Recovery in the years since has been slow and unsteady. I was okay for a while after the wedding, fueled more by a renewed sense of shame than a desire to kick my ginger habit. But there are still so many temptations out there! Donal Logue and Louis C.K. certainly don’t make things easier, and even though Alan Tudyk hasn’t had red hair since Firefly, I still have to go see any movie he is in – even if it’s a piece of crap like Transformers 3.

Last year, I relapsed completely. I found myself on a date with an adorable ginger depressive, simultaneously flirting with our hunky red-haired bartender, and trying to figure out how to convince both of them to make out with me. Then, when J.K. Rowling wrote in an online interview that Hermione Weasly (neė Granger) would have been better off with Harry Potter, I cursed her name and nearly broke my computer monitor. Clearly, my taste for ginger isn’t going anywhere.

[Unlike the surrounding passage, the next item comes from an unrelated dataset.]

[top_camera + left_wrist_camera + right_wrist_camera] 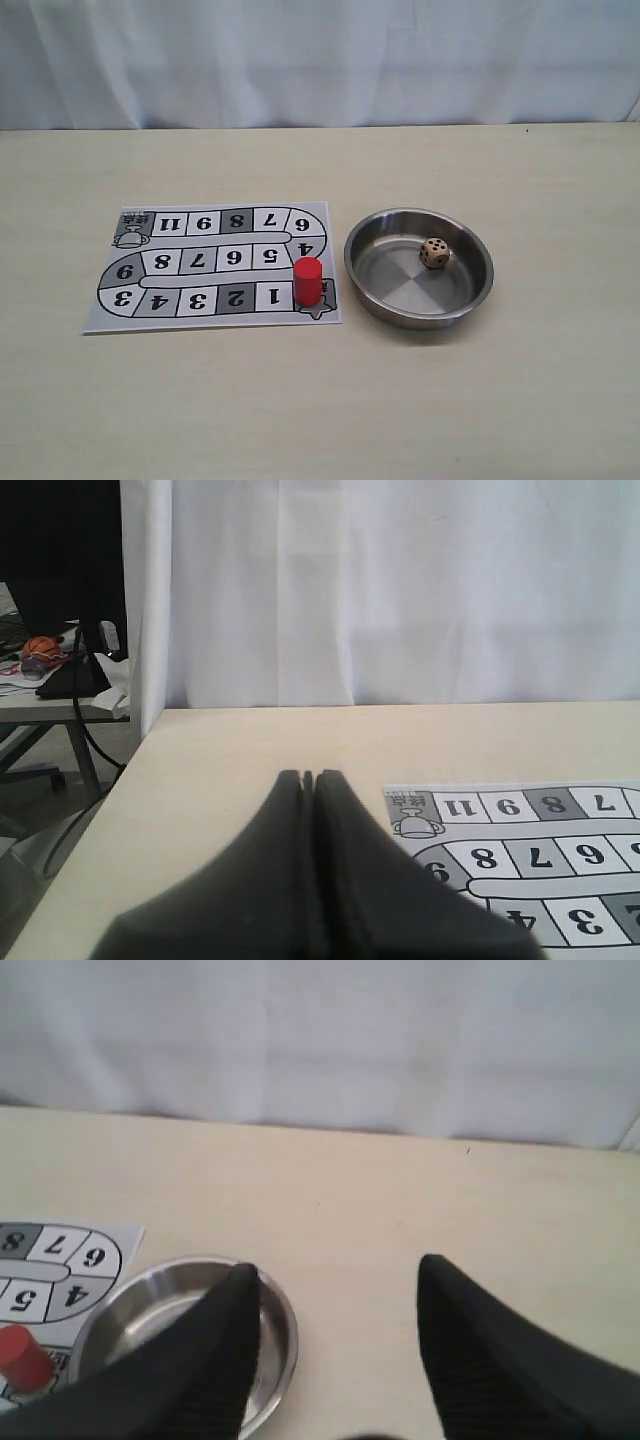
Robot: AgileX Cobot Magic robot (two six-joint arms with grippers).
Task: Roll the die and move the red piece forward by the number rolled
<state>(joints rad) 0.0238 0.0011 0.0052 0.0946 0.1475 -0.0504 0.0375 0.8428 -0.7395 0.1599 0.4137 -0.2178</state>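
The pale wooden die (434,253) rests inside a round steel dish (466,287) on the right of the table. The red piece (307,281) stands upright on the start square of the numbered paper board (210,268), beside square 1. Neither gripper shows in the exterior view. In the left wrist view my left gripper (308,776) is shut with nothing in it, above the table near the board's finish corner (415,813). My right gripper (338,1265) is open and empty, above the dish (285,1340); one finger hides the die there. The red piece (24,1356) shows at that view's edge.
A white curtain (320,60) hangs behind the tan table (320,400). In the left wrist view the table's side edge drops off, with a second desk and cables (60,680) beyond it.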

For what it’s worth, I do think my mother is right about the root cause of my addiction. Our concept of beauty is largely a product of the influential people and experiences of our childhood, and having a red-haired heart surgeon save your life at age two certainly must leave an impression. It makes sense that, ever since, my heart has been searching for another redhead to make it whole.

I am an addict, and I always will be. After more than thirty years chasing the sweet taste of ginger, I have come to accept my fate. Still, I believe it can get better. While I may never kick this orangutan off my back, I can try what every addict knows is the next best thing: replace this addiction with a new one. So look out, all you Jewish men out there; this shiksa goddess needs some sugar.